Exercise brief
The records below are to be written out again, exactly as they appear.
────────────────
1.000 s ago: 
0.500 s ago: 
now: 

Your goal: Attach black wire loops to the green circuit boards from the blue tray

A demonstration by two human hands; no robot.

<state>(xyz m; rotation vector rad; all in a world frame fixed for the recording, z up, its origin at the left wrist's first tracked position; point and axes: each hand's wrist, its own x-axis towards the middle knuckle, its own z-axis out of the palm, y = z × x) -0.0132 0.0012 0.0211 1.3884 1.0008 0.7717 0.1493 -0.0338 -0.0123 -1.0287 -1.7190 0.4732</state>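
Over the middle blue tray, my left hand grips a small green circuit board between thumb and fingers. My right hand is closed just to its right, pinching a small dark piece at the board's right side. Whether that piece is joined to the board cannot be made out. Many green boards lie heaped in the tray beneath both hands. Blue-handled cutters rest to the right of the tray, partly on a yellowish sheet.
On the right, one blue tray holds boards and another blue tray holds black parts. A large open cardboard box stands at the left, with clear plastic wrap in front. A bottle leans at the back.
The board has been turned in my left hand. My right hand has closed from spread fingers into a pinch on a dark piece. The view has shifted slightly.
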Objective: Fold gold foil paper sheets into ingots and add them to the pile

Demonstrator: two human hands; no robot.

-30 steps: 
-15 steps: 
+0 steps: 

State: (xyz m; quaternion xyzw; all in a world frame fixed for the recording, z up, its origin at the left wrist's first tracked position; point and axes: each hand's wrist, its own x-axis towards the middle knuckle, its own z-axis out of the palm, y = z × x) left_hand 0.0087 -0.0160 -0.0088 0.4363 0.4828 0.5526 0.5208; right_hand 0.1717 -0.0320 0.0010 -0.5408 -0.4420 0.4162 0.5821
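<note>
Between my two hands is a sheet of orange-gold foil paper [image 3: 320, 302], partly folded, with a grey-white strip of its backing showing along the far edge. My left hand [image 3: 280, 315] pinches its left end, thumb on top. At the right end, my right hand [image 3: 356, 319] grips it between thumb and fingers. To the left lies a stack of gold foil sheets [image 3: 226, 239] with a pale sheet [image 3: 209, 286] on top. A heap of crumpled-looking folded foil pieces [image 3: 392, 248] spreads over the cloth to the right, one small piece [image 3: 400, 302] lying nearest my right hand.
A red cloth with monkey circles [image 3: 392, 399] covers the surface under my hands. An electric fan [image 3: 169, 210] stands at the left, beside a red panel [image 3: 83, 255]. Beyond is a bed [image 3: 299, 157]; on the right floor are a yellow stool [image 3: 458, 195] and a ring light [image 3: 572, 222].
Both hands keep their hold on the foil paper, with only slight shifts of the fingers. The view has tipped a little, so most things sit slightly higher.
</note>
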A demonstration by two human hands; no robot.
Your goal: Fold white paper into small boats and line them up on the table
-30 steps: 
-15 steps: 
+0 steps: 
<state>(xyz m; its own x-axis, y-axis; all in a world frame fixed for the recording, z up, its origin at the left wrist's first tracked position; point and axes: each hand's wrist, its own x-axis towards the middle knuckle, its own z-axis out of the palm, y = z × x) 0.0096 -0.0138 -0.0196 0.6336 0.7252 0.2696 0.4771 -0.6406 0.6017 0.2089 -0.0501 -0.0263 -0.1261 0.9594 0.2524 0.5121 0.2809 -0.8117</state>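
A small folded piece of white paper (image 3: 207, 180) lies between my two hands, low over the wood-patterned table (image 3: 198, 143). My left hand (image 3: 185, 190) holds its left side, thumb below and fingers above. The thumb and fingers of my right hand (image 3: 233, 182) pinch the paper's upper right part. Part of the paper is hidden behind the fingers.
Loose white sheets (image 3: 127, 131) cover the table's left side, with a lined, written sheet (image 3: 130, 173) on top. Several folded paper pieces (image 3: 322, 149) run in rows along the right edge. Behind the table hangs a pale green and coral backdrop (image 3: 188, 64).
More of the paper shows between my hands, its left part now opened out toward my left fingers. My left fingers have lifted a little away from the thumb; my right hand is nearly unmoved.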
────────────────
The answer
1.000 s ago: 
0.500 s ago: 
now: 

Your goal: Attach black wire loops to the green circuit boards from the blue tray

A demonstration by two human hands; no robot.

<state>(xyz m; rotation vector rad; all in a world frame fixed for the recording, z up, its origin at the left wrist's first tracked position; point and axes: each hand's wrist, its own x-axis towards the middle knuckle, its own z-axis out of the palm, y = z × x) -0.0132 0.0012 0.0211 1.3884 1.0008 0.7717 0.1493 -0.0338 -0.0123 -1.0287 -1.7190 0.4732</state>
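Over the middle blue tray, my left hand grips a small green circuit board between thumb and fingers. My right hand is closed just to its right, pinching a small dark piece at the board's right side. Whether that piece is joined to the board cannot be made out. Many green boards lie heaped in the tray beneath both hands. Blue-handled cutters rest to the right of the tray, partly on a yellowish sheet.
On the right, one blue tray holds boards and another blue tray holds black parts. A large open cardboard box stands at the left, with clear plastic wrap in front. A bottle leans at the back.
The board has been turned in my left hand. My right hand has closed from spread fingers into a pinch on a dark piece. The view has shifted slightly.
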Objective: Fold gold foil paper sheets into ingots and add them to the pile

Demonstrator: two human hands; no robot.

-30 steps: 
-15 steps: 
+0 steps: 

State: (xyz m; quaternion xyzw; all in a world frame fixed for the recording, z up, its origin at the left wrist's first tracked position; point and axes: each hand's wrist, its own x-axis towards the middle knuckle, its own z-axis out of the palm, y = z × x) left_hand 0.0087 -0.0160 -0.0088 0.4363 0.4828 0.5526 0.5208; right_hand 0.1717 -0.0320 0.0010 -0.5408 -0.4420 0.4162 0.5821
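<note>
Between my two hands is a sheet of orange-gold foil paper [image 3: 320, 302], partly folded, with a grey-white strip of its backing showing along the far edge. My left hand [image 3: 280, 315] pinches its left end, thumb on top. At the right end, my right hand [image 3: 356, 319] grips it between thumb and fingers. To the left lies a stack of gold foil sheets [image 3: 226, 239] with a pale sheet [image 3: 209, 286] on top. A heap of crumpled-looking folded foil pieces [image 3: 392, 248] spreads over the cloth to the right, one small piece [image 3: 400, 302] lying nearest my right hand.
A red cloth with monkey circles [image 3: 392, 399] covers the surface under my hands. An electric fan [image 3: 169, 210] stands at the left, beside a red panel [image 3: 83, 255]. Beyond is a bed [image 3: 299, 157]; on the right floor are a yellow stool [image 3: 458, 195] and a ring light [image 3: 572, 222].
Both hands keep their hold on the foil paper, with only slight shifts of the fingers. The view has tipped a little, so most things sit slightly higher.
</note>
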A demonstration by two human hands; no robot.
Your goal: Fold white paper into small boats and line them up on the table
-30 steps: 
-15 steps: 
+0 steps: 
<state>(xyz m; its own x-axis, y-axis; all in a world frame fixed for the recording, z up, its origin at the left wrist's first tracked position; point and axes: each hand's wrist, its own x-axis towards the middle knuckle, its own z-axis out of the palm, y = z × x) 0.0096 -0.0138 -0.0196 0.6336 0.7252 0.2696 0.4771 -0.6406 0.6017 0.2089 -0.0501 -0.0263 -0.1261 0.9594 0.2524 0.5121 0.2809 -0.8117</state>
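A small folded piece of white paper (image 3: 207, 180) lies between my two hands, low over the wood-patterned table (image 3: 198, 143). My left hand (image 3: 185, 190) holds its left side, thumb below and fingers above. The thumb and fingers of my right hand (image 3: 233, 182) pinch the paper's upper right part. Part of the paper is hidden behind the fingers.
Loose white sheets (image 3: 127, 131) cover the table's left side, with a lined, written sheet (image 3: 130, 173) on top. Several folded paper pieces (image 3: 322, 149) run in rows along the right edge. Behind the table hangs a pale green and coral backdrop (image 3: 188, 64).
More of the paper shows between my hands, its left part now opened out toward my left fingers. My left fingers have lifted a little away from the thumb; my right hand is nearly unmoved.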

Nothing more remains in this exercise.